■ Exercise requirements ■
All entries below are to be written out again exactly, but no picture is to be copied.

■ Exercise materials ■

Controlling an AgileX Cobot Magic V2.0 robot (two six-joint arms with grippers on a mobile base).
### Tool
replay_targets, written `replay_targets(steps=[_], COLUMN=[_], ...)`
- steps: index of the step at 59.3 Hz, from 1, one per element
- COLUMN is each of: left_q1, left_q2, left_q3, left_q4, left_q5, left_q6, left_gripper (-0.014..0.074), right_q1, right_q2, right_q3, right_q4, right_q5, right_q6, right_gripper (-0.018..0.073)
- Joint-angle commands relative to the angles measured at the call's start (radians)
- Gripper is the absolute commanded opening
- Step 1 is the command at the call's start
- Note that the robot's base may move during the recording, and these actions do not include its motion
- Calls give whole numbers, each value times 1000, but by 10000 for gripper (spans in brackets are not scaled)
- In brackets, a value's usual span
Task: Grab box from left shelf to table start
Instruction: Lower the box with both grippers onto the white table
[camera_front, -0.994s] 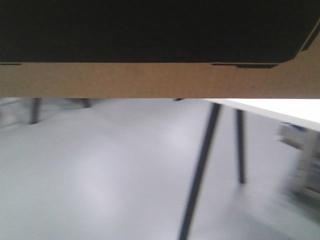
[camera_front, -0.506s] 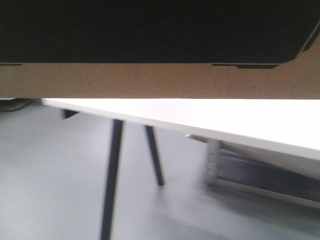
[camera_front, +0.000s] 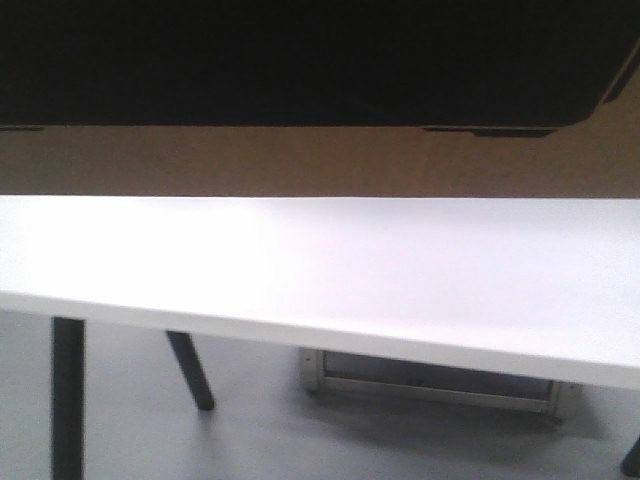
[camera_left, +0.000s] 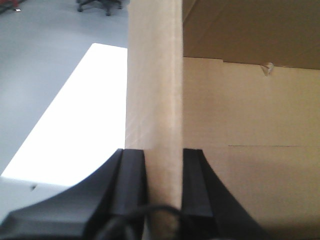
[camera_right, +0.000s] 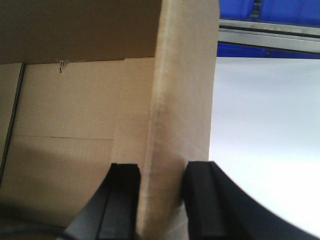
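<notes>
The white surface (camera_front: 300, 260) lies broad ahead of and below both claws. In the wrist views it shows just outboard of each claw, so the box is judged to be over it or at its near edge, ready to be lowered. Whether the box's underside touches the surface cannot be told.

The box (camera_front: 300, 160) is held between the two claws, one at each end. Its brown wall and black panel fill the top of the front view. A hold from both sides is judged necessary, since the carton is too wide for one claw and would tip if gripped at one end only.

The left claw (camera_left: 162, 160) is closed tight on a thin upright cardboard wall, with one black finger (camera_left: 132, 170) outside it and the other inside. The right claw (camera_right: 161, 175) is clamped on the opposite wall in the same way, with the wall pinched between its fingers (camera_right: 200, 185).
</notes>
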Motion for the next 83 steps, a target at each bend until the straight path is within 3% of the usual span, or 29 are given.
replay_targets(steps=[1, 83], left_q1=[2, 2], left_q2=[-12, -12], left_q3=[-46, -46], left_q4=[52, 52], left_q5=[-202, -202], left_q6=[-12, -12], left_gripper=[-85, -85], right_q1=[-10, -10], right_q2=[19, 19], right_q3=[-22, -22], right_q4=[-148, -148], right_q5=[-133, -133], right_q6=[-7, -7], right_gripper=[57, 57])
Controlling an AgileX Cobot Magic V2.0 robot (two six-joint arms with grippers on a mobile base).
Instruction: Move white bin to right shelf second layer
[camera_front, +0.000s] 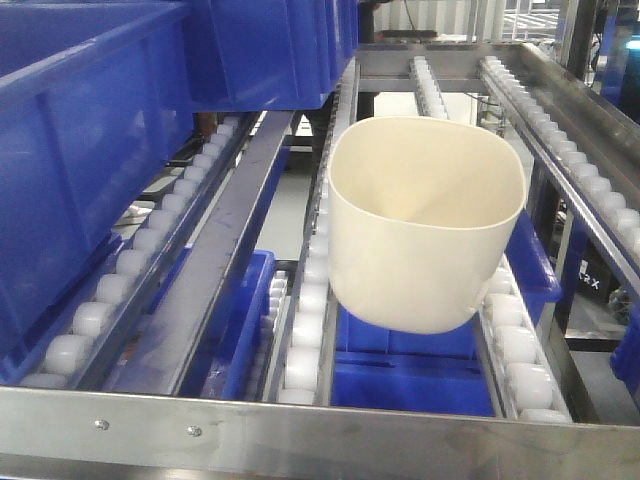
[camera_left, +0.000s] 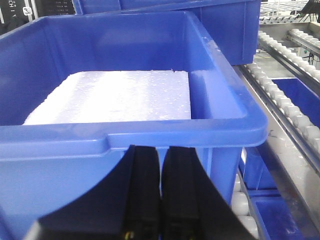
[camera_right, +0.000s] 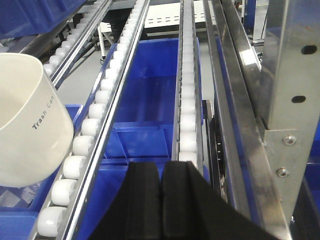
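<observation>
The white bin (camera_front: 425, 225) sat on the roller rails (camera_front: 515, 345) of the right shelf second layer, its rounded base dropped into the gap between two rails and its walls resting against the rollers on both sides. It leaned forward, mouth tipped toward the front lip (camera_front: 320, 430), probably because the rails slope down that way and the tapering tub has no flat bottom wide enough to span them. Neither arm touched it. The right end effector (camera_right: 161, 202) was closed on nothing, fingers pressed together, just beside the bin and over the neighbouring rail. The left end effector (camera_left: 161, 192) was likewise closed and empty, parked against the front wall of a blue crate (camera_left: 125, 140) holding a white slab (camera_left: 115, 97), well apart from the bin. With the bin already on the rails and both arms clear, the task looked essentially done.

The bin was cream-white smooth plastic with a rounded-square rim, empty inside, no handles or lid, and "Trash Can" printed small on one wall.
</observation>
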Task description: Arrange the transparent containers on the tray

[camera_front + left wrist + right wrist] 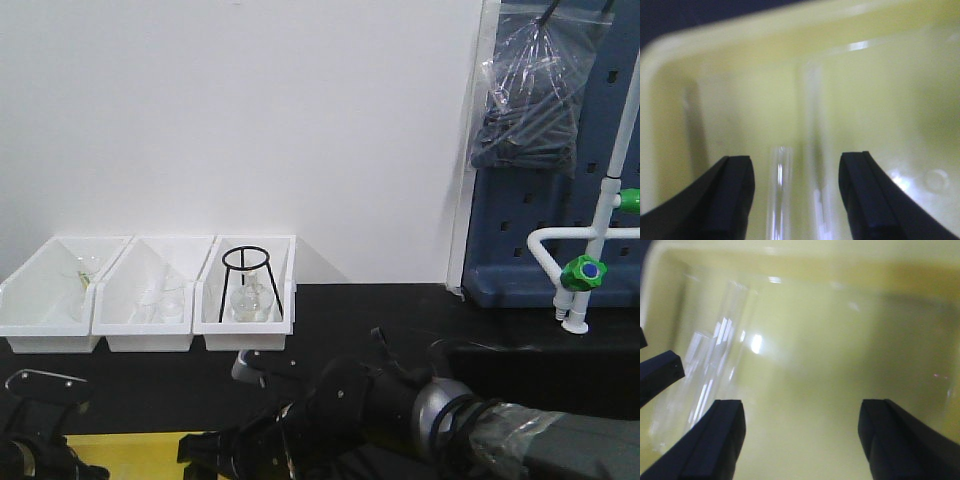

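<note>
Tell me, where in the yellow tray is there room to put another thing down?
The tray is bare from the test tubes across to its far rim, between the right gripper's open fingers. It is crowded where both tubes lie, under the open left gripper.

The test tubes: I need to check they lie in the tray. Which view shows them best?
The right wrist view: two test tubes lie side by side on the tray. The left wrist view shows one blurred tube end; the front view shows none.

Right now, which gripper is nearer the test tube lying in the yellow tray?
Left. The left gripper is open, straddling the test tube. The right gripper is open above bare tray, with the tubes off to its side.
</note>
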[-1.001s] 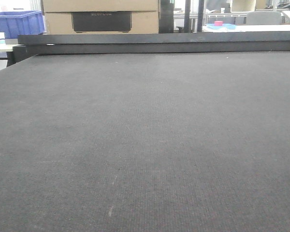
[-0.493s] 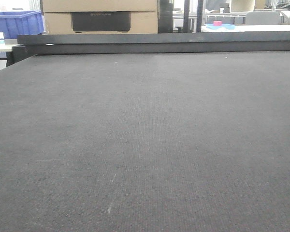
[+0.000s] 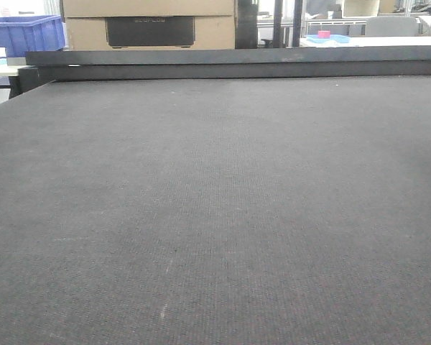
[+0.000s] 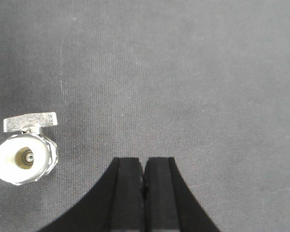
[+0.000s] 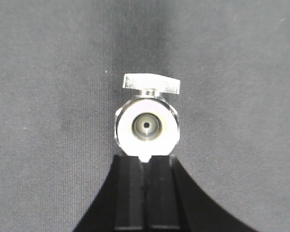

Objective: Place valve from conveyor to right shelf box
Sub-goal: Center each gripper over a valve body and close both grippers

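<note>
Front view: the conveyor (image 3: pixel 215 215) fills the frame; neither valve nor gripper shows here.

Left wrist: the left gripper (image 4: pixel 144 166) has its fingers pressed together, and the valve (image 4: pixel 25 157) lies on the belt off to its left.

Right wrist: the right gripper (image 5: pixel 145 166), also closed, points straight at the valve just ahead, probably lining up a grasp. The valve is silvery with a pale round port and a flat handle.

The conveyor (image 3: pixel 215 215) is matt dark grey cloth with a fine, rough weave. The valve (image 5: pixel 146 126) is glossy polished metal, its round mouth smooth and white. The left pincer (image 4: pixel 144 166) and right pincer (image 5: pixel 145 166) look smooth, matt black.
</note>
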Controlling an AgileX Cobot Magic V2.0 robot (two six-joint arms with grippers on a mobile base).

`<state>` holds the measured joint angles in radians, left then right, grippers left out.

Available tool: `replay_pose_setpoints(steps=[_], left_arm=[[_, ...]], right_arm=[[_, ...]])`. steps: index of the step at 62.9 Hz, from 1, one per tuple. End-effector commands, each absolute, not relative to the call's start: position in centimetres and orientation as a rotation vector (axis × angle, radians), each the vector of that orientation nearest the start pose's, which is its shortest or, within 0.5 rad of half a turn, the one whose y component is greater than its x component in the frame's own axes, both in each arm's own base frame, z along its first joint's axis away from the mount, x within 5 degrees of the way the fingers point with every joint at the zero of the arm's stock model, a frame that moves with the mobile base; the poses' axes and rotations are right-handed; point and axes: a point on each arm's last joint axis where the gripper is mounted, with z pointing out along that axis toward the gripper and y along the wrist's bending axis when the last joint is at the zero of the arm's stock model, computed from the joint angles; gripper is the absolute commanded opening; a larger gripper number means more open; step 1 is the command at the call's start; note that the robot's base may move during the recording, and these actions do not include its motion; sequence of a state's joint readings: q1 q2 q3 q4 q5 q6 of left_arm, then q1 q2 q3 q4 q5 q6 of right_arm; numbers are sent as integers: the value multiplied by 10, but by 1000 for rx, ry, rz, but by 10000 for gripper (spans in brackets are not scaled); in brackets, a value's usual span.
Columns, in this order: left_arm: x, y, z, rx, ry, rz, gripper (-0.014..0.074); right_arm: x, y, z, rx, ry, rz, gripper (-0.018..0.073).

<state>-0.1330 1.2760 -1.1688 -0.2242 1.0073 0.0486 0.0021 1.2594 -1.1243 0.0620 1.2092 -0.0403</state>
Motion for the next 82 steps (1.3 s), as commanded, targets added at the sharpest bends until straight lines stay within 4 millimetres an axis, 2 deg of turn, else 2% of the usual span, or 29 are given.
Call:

■ Result below ■
Controlling an AgileX Cobot Magic V2.0 robot (two six-joint arms with grippers on a mobile base).
### Tool
replay_targets, written `replay_targets(steps=[_], COLUMN=[_], ...)`
- steps: index of the step at 59.3 Hz, from 1, one per element
- COLUMN is each of: left_q1, left_q2, left_q3, left_q4, left_q5, left_q6, left_gripper (-0.014..0.074), right_q1, right_q2, right_q3, right_q4, right_q5, right_q6, right_gripper (-0.018..0.073)
- Joint-angle commands relative to the angles measured at the call's start (radians)
- Gripper is the absolute commanded opening
- Step 1 is the command at the call's start
- Note that the robot's base may move during the recording, and these actions do not include its motion
- Calls give whole numbers, each value times 1000, but by 10000 for gripper (spans in brackets are not scaled)
- In brackets, a value's usual span
Task: Grab box from left shelf to table start
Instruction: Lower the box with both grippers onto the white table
[camera_front, -0.994s] 
[camera_front, -0.506s] 
[camera_front, +0.000s] 
[camera_left, +0.000s] 
[camera_right, +0.000s] 
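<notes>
The white surface (camera_front: 300, 260) lies broad ahead of and below both claws. In the wrist views it shows just outboard of each claw, so the box is judged to be over it or at its near edge, ready to be lowered. Whether the box's underside touches the surface cannot be told.

The box (camera_front: 300, 160) is held between the two claws, one at each end. Its brown wall and black panel fill the top of the front view. A hold from both sides is judged necessary, since the carton is too wide for one claw and would tip if gripped at one end only.

The left claw (camera_left: 162, 160) is closed tight on a thin upright cardboard wall, with one black finger (camera_left: 132, 170) outside it and the other inside. The right claw (camera_right: 161, 175) is clamped on the opposite wall in the same way, with the wall pinched between its fingers (camera_right: 200, 185).
</notes>
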Motion for the next 83 steps, a target at each bend until the straight path is within 3% of the usual span, or 29 are given.
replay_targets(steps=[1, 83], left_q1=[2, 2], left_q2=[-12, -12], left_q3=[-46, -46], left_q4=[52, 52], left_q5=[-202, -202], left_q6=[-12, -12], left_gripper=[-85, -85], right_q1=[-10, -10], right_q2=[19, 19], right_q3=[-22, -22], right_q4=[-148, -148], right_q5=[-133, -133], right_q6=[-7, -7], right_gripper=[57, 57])
Controlling an AgileX Cobot Magic V2.0 robot (two six-joint arms with grippers on a mobile base).
Instruction: Move white bin to right shelf second layer
[camera_front, +0.000s] 
[camera_left, +0.000s] 
[camera_right, +0.000s] 
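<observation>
The white bin (camera_front: 425, 225) sat on the roller rails (camera_front: 515, 345) of the right shelf second layer, its rounded base dropped into the gap between two rails and its walls resting against the rollers on both sides. It leaned forward, mouth tipped toward the front lip (camera_front: 320, 430), probably because the rails slope down that way and the tapering tub has no flat bottom wide enough to span them. Neither arm touched it. The right end effector (camera_right: 161, 202) was closed on nothing, fingers pressed together, just beside the bin and over the neighbouring rail. The left end effector (camera_left: 161, 192) was likewise closed and empty, parked against the front wall of a blue crate (camera_left: 125, 140) holding a white slab (camera_left: 115, 97), well apart from the bin. With the bin already on the rails and both arms clear, the task looked essentially done.

The bin was cream-white smooth plastic with a rounded-square rim, empty inside, no handles or lid, and "Trash Can" printed small on one wall.
</observation>
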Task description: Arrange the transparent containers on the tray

[camera_front + left wrist + right wrist] 

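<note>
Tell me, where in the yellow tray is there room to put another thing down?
The tray is bare from the test tubes across to its far rim, between the right gripper's open fingers. It is crowded where both tubes lie, under the open left gripper.

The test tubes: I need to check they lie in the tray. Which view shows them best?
The right wrist view: two test tubes lie side by side on the tray. The left wrist view shows one blurred tube end; the front view shows none.

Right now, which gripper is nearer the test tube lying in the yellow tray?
Left. The left gripper is open, straddling the test tube. The right gripper is open above bare tray, with the tubes off to its side.
</note>
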[-1.001s] 
[-0.493s] 
[+0.000s] 
[+0.000s] 
[+0.000s] 

Objective: Place valve from conveyor to right shelf box
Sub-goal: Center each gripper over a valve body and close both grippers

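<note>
Front view: the conveyor (image 3: pixel 215 215) fills the frame; neither valve nor gripper shows here.

Left wrist: the left gripper (image 4: pixel 144 166) has its fingers pressed together, and the valve (image 4: pixel 25 157) lies on the belt off to its left.

Right wrist: the right gripper (image 5: pixel 145 166), also closed, points straight at the valve just ahead, probably lining up a grasp. The valve is silvery with a pale round port and a flat handle.

The conveyor (image 3: pixel 215 215) is matt dark grey cloth with a fine, rough weave. The valve (image 5: pixel 146 126) is glossy polished metal, its round mouth smooth and white. The left pincer (image 4: pixel 144 166) and right pincer (image 5: pixel 145 166) look smooth, matt black.
</note>
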Controlling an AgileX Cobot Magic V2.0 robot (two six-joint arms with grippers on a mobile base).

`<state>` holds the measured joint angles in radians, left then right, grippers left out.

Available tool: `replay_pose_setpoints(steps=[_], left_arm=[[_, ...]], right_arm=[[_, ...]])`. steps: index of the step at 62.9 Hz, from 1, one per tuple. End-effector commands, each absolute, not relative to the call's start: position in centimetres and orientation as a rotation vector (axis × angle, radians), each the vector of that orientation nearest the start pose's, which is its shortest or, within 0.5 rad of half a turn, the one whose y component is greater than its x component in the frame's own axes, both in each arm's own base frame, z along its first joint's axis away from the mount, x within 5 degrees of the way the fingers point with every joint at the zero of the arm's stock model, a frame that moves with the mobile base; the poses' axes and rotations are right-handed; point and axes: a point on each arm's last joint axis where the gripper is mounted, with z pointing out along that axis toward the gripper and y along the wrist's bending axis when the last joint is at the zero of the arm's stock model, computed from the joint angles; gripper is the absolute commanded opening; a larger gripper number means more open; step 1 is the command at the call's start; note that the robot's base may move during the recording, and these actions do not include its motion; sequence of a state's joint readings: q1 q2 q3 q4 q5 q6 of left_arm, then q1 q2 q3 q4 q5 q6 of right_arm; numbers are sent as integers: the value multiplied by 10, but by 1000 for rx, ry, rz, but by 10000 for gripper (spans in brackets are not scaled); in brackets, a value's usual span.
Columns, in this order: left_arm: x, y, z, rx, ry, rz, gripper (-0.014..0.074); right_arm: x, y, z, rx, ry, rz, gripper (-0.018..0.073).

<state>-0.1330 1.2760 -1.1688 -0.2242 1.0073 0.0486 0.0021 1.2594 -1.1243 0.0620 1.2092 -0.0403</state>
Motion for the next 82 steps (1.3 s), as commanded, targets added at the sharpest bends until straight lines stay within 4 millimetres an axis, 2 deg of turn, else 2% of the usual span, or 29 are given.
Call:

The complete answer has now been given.